Every line of the data should be retyped with no difference from the original.

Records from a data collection
▼▼▼

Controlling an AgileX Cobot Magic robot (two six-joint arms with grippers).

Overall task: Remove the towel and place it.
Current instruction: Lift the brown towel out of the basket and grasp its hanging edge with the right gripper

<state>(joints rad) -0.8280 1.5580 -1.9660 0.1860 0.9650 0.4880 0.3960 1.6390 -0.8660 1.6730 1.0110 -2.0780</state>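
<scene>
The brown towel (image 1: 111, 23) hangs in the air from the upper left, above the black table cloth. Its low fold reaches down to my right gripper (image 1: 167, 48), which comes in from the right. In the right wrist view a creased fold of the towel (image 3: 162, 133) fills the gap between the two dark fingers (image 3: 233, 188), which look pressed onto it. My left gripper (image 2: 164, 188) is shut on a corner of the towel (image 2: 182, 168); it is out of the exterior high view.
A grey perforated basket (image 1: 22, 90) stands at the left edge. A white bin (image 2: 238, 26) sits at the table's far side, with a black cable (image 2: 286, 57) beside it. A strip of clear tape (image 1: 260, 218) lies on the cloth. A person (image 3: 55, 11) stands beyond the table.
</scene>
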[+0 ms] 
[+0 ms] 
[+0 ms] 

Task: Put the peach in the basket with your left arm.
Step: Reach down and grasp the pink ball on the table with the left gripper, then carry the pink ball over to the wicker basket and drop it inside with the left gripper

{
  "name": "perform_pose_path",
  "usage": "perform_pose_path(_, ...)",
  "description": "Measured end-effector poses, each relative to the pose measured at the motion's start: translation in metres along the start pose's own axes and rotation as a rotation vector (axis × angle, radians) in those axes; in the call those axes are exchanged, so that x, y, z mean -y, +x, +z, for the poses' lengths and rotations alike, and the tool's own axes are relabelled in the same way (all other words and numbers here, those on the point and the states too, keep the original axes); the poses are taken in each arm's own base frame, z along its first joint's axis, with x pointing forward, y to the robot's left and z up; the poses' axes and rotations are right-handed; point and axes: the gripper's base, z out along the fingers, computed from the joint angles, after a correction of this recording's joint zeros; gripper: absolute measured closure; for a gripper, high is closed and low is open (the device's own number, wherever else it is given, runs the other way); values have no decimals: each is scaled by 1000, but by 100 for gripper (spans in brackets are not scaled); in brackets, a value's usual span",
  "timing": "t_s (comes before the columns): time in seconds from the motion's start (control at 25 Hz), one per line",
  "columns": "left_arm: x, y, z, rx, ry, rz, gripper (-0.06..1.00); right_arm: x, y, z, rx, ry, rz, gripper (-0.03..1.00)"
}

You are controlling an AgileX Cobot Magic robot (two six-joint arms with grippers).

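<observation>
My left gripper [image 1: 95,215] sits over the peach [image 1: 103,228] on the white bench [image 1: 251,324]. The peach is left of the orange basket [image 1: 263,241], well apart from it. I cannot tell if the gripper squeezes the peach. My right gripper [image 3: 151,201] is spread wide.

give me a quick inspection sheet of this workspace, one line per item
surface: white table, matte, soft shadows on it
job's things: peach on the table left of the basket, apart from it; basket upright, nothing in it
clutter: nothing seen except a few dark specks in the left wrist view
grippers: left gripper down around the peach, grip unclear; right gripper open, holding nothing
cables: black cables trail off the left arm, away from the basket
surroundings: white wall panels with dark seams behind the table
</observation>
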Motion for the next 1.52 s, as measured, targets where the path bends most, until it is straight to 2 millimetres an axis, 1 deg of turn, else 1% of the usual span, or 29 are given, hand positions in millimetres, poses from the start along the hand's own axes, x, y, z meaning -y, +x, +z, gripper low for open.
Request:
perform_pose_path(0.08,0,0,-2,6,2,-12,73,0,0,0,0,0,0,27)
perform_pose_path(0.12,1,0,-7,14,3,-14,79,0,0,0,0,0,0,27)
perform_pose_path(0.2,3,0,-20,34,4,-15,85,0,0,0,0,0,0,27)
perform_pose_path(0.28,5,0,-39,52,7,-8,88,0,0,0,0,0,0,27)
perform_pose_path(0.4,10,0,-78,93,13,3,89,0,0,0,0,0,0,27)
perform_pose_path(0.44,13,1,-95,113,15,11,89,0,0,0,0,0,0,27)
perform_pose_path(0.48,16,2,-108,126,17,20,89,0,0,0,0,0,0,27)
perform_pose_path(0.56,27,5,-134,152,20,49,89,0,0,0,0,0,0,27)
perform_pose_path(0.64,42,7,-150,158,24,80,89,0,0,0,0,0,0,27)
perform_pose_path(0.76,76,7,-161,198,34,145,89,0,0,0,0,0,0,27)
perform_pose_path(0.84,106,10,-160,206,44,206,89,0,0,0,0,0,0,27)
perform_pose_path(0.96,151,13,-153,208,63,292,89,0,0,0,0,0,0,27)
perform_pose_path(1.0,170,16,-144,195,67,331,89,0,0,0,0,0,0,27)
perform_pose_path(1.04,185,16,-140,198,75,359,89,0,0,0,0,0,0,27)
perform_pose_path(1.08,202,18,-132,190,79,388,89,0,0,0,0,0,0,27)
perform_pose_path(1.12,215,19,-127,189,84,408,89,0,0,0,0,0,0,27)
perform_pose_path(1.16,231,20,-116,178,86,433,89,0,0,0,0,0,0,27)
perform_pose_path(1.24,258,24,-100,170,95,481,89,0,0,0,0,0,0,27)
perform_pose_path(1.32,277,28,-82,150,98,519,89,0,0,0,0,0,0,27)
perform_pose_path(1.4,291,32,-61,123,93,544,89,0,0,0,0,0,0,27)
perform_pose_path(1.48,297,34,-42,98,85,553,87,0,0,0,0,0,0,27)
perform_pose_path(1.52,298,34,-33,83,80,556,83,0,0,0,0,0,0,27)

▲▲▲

**TASK RESULT**
Controlling an AgileX Cobot Magic robot (two six-joint arms with grippers).

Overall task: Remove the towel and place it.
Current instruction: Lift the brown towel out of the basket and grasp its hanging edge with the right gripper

<state>(joints rad) -0.8280 1.5580 -1.9660 0.1860 0.9650 0.4880 0.3960 1.6390 -0.8660 1.6730 1.0110 -2.0780</state>
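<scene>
The brown towel (image 1: 111, 23) hangs in the air from the upper left, above the black table cloth. Its low fold reaches down to my right gripper (image 1: 167, 48), which comes in from the right. In the right wrist view a creased fold of the towel (image 3: 162, 133) fills the gap between the two dark fingers (image 3: 233, 188), which look pressed onto it. My left gripper (image 2: 164, 188) is shut on a corner of the towel (image 2: 182, 168); it is out of the exterior high view.
A grey perforated basket (image 1: 22, 90) stands at the left edge. A white bin (image 2: 238, 26) sits at the table's far side, with a black cable (image 2: 286, 57) beside it. A strip of clear tape (image 1: 260, 218) lies on the cloth. A person (image 3: 55, 11) stands beyond the table.
</scene>
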[+0 ms] 
[+0 ms] 
[+0 ms] 

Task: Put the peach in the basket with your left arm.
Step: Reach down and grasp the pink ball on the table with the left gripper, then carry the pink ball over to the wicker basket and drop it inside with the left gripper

{
  "name": "perform_pose_path",
  "usage": "perform_pose_path(_, ...)",
  "description": "Measured end-effector poses, each relative to the pose measured at the motion's start: translation in metres along the start pose's own axes and rotation as a rotation vector (axis × angle, radians) in those axes; in the call those axes are exchanged, so that x, y, z mean -y, +x, +z, for the poses' lengths and rotations alike, and the tool's own axes are relabelled in the same way (all other words and numbers here, those on the point and the states too, keep the original axes); the poses are taken in each arm's own base frame, z along its first joint's axis, with x pointing forward, y to the robot's left and z up; the poses' axes and rotations are right-handed; point and axes: the gripper's base, z out along the fingers, computed from the joint angles, after a correction of this recording's joint zeros; gripper: absolute measured closure; for a gripper, high is closed and low is open (the device's own number, wherever else it is given, runs the other way); values have no decimals: each is scaled by 1000, but by 100 for gripper (spans in brackets are not scaled); in brackets, a value's usual span",
  "timing": "t_s (comes before the columns): time in seconds from the motion's start (control at 25 Hz), one per line",
  "columns": "left_arm: x, y, z, rx, ry, rz, gripper (-0.06..1.00); right_arm: x, y, z, rx, ry, rz, gripper (-0.03..1.00)"
}

You are controlling an AgileX Cobot Magic robot (two six-joint arms with grippers).

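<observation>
My left gripper [image 1: 95,215] sits over the peach [image 1: 103,228] on the white bench [image 1: 251,324]. The peach is left of the orange basket [image 1: 263,241], well apart from it. I cannot tell if the gripper squeezes the peach. My right gripper [image 3: 151,201] is spread wide.

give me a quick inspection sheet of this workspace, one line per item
surface: white table, matte, soft shadows on it
job's things: peach on the table left of the basket, apart from it; basket upright, nothing in it
clutter: nothing seen except a few dark specks in the left wrist view
grippers: left gripper down around the peach, grip unclear; right gripper open, holding nothing
cables: black cables trail off the left arm, away from the basket
surroundings: white wall panels with dark seams behind the table
</observation>
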Motion for the next 1.52 s, as measured, targets where the path bends most, until it is straight to 2 millimetres an axis, 1 deg of turn, else 1% of the usual span, or 29 are given, hand positions in millimetres, poses from the start along the hand's own axes, x, y, z meaning -y, +x, +z, gripper low for open.
Request:
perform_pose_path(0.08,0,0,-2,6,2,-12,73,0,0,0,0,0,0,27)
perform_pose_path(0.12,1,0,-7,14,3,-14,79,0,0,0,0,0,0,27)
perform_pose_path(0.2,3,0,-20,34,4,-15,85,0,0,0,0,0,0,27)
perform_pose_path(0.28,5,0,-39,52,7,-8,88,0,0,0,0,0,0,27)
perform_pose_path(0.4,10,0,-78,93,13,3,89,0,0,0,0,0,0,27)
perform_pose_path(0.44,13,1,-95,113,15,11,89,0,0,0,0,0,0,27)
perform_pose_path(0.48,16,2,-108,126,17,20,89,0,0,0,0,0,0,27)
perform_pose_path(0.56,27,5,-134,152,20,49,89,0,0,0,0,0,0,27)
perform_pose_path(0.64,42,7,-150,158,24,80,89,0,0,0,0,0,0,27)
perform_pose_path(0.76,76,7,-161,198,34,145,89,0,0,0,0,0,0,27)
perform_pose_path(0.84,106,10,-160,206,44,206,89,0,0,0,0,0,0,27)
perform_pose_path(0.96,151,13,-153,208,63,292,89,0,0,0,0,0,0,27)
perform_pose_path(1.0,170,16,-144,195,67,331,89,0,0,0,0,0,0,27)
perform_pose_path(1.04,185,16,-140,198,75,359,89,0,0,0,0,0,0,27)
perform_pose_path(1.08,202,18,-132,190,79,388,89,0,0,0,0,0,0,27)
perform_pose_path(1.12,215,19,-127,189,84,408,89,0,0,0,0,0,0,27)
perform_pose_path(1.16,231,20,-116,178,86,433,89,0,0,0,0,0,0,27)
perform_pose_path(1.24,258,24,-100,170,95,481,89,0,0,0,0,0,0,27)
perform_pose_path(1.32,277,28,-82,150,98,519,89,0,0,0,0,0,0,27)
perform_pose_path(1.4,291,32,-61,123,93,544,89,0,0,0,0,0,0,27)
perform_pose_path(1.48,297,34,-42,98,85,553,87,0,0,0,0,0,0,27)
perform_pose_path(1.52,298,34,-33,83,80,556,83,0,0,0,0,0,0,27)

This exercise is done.